竹田津氏はまず制作35周年を期してリメイクして昨年公開されたリニューアル版をあまり高く評価されていないようでした。というのも、リメイク技術の進歩によって画面はオリジナル版より鮮明にきれい仕上がったということですが、そのことによって撮影時のピントの甘さが露呈してしまっているということなのです。確かにオリジナル版では冒頭においてキタキツネのフラップが遠くの流氷の上から陸地に向かってくる印象的なシーンはピントの甘さを感じましたが、それすらも効果的に感じたのですが、リニューアル版ではそのようには受け取れないようです。
さて撮影時の裏話ですが…。
出演したキツネたちは全て竹田津氏が一年以上にわたり飼い慣らしたキツネだということで、画面の中の60%以上はそのキツネたちが登場しているということです。
そしてフラップが流氷上を渡ってくる背後に太陽が昇ってくるという印象的なシーンですが、撮影場所は雄武沖のオホーツク海だったそうです。(そこでないと流氷上に太陽が上がらない)そして、キツネが真っ直ぐに陸の方へ向かうように、キツネの歩く両側にトランジスタラジオを配置して真っ直ぐに歩いてくるように工夫したということです。(キツネの習性を利用した?)
そして、映画の中で傷付いたり、死んだりしたキツネのことですが、やはりそこには仕掛けがありました。トラばさみに囚われた場面は、キタキツネは睡眠薬で眠らせている間に苦痛を感じないように作成したトラばさみを付け、血のりは本物と見紛うものを用意して撮影に臨んだとのことでした。爆死するシーンや銃殺されるシーンも同様で、竹田津氏としてはキツネを傷付けることは断固拒否したということです。
竹田津氏は映画を創るということは、「無い世界から、有る世界を創る」ことだと述べた。その意味するところは、アイデアを集大成することにより、いかにも実際にあったかのような世界を描き出せたということだろうか。

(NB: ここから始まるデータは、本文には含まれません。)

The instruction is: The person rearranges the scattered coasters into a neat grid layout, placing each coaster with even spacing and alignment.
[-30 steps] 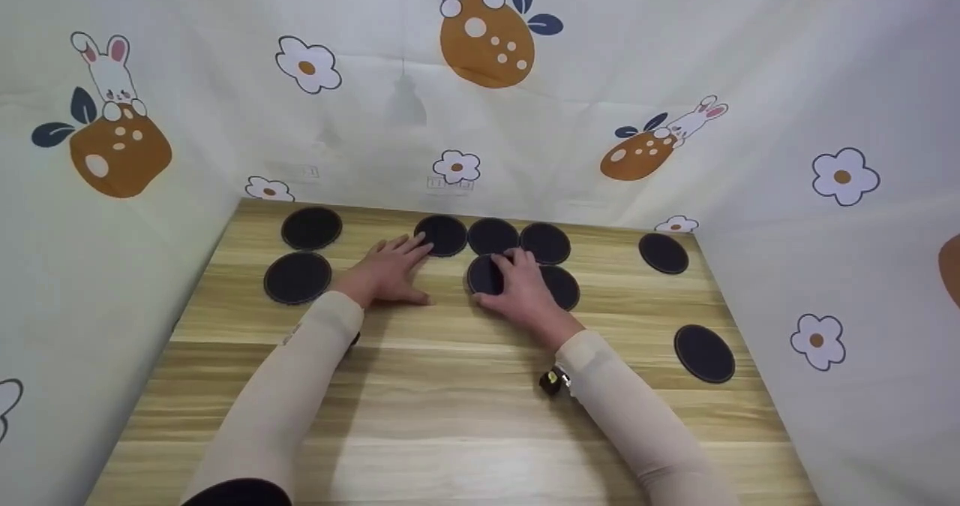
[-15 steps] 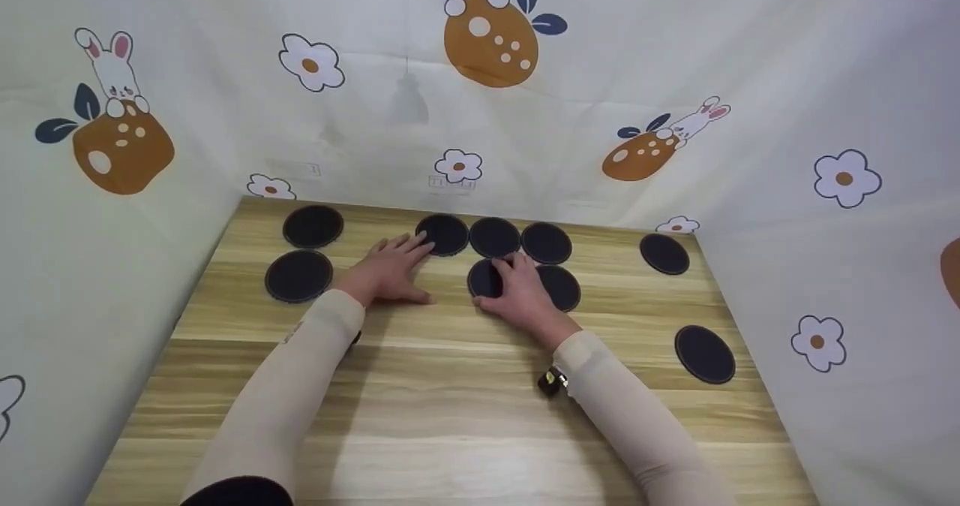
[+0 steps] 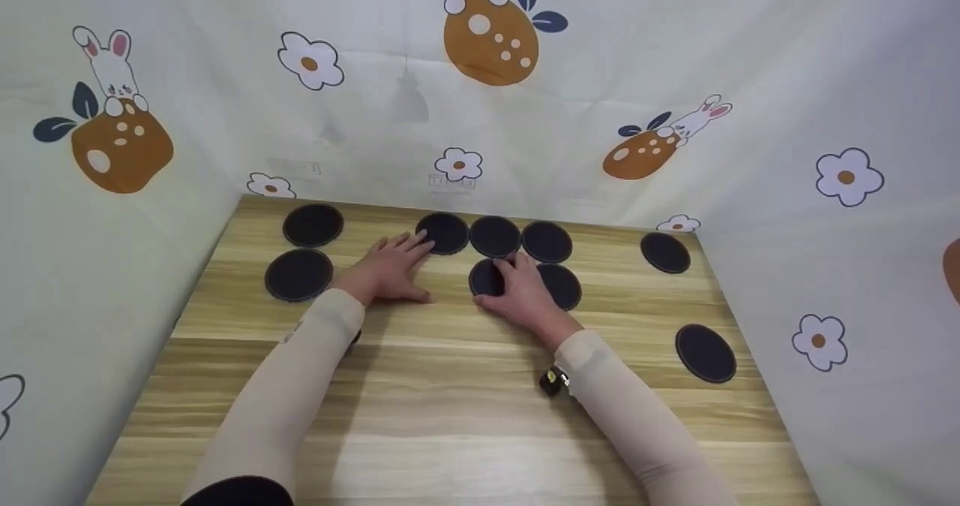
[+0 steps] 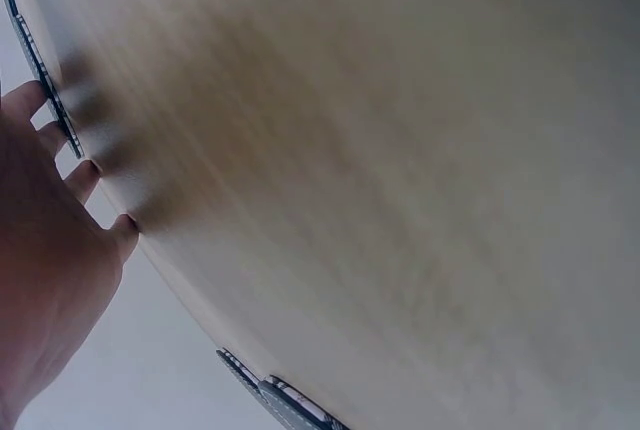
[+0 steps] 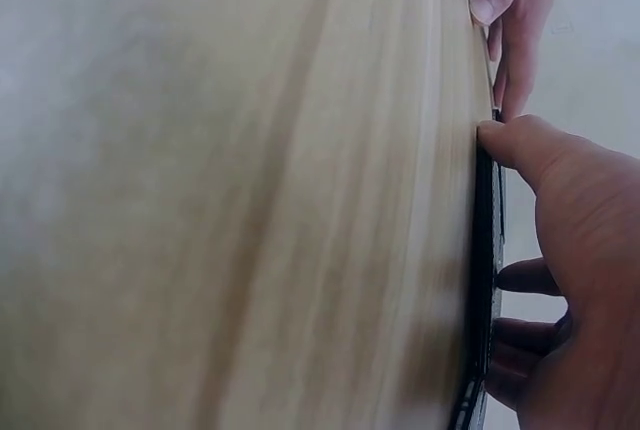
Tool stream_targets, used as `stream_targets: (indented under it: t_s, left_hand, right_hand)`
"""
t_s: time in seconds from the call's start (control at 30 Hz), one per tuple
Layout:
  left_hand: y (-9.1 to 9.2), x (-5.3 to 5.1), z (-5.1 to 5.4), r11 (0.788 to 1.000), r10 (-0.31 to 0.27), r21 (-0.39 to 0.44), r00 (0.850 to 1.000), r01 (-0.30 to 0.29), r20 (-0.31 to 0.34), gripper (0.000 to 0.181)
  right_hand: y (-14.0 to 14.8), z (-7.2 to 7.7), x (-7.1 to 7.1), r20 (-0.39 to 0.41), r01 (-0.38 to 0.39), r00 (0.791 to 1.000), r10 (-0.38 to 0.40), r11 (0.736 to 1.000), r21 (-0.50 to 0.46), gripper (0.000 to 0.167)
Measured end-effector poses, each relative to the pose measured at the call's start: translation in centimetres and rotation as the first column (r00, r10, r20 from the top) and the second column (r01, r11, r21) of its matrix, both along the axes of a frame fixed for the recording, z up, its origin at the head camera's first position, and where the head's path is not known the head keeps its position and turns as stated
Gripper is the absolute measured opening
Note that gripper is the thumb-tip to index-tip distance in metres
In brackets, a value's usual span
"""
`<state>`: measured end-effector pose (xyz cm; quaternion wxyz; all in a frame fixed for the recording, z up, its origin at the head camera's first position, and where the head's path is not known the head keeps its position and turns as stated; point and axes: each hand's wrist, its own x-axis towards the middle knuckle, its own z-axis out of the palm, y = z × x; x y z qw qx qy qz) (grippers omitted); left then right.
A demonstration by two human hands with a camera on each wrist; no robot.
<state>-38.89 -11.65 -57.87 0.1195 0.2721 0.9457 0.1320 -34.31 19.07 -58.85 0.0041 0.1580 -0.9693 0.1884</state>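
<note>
In the head view, my left hand (image 3: 386, 272) lies with spread fingers, its fingertips on the lower left edge of a black round disc (image 3: 442, 233), the leftmost of three in a back row. My right hand (image 3: 523, 292) grips another black disc (image 3: 486, 278) in front of the row's middle disc (image 3: 495, 236), thumb at its near edge and fingers at its far side. Part of that disc is hidden by the hand. To its right lies a further disc (image 3: 561, 287), partly covered. The right wrist view shows the right thumb and fingers at the disc's edge (image 5: 484, 250).
Two black discs (image 3: 313, 225) lie at the table's back left, the nearer one beside my left wrist. On the right side are a disc (image 3: 665, 252) near the back and another (image 3: 706, 353) closer in. Patterned cloth (image 3: 360, 115) surrounds the wooden table (image 3: 435, 416).
</note>
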Motion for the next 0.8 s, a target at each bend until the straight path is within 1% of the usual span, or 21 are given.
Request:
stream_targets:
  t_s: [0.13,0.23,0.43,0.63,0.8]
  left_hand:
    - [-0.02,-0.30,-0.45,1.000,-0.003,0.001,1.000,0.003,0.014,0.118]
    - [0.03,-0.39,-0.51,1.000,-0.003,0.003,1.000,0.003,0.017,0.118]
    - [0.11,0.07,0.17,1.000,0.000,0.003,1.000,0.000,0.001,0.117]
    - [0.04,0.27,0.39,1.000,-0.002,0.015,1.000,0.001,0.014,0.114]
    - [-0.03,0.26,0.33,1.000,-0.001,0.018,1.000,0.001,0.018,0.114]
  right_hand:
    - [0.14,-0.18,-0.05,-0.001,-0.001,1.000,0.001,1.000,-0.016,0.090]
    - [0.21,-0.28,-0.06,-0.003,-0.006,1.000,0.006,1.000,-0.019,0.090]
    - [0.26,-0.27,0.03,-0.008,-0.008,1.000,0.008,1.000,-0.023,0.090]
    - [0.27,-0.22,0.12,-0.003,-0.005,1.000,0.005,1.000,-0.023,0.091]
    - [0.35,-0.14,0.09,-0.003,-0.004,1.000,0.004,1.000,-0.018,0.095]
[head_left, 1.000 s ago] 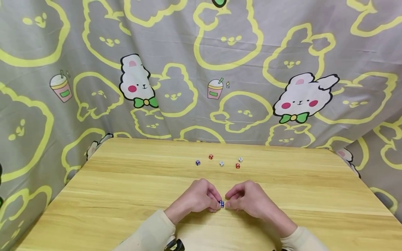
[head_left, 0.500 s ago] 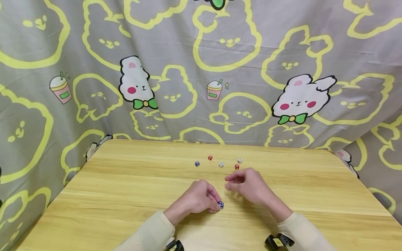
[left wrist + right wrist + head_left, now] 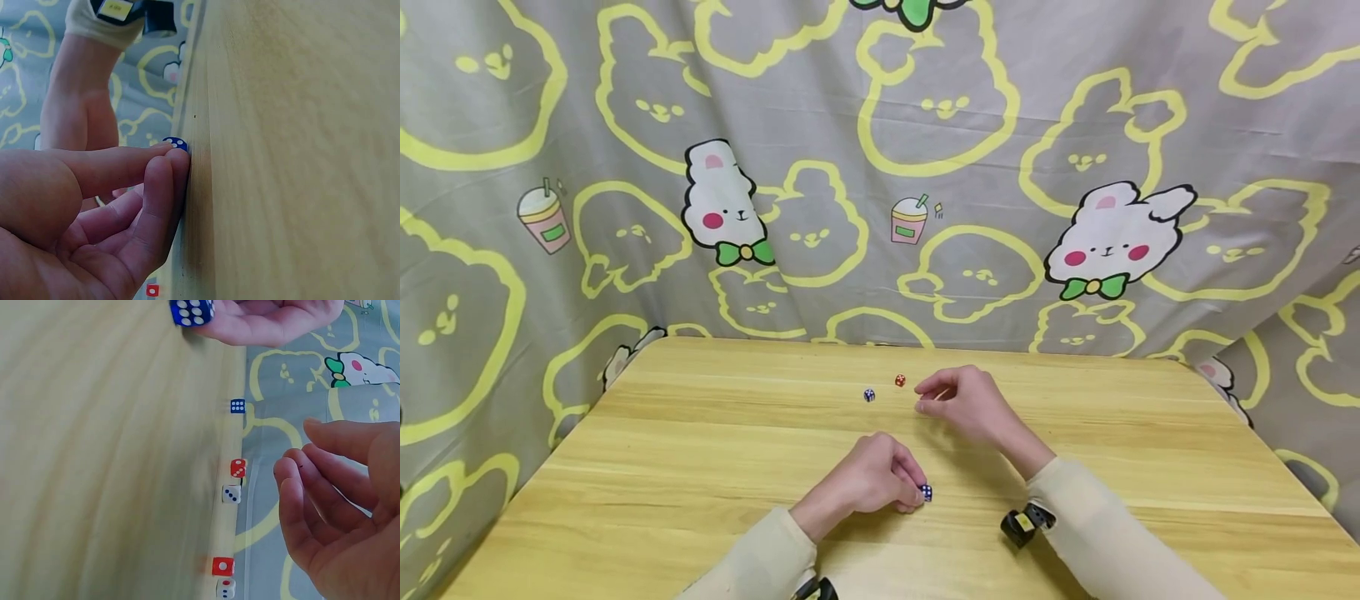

そして「キタキツネ物語」ではその達成感を味わうことができたと述べられた。
それだけ高いレベルで完成したからこそ、800万人もの人たちに観賞され、テレビ放映時にはなんと44.7%という非常に高い視聴率を獲得できたのだろうと思われます。
私もそこまで創られていた映画だと知って少々興醒めする気持ちもありましたが、一方で観る者をドキュメンタリーと信じ込ませるだけ創意工夫を重ねた映画だと知って映画制作人の苦労に思いを馳せる気持ちにもなりました。
竹田津氏は今回の講演において何かのメッセージを伝えようというよりは、竹田津ファンへのリップサービスといった感じで、肩の凝らない楽しい講演会でした。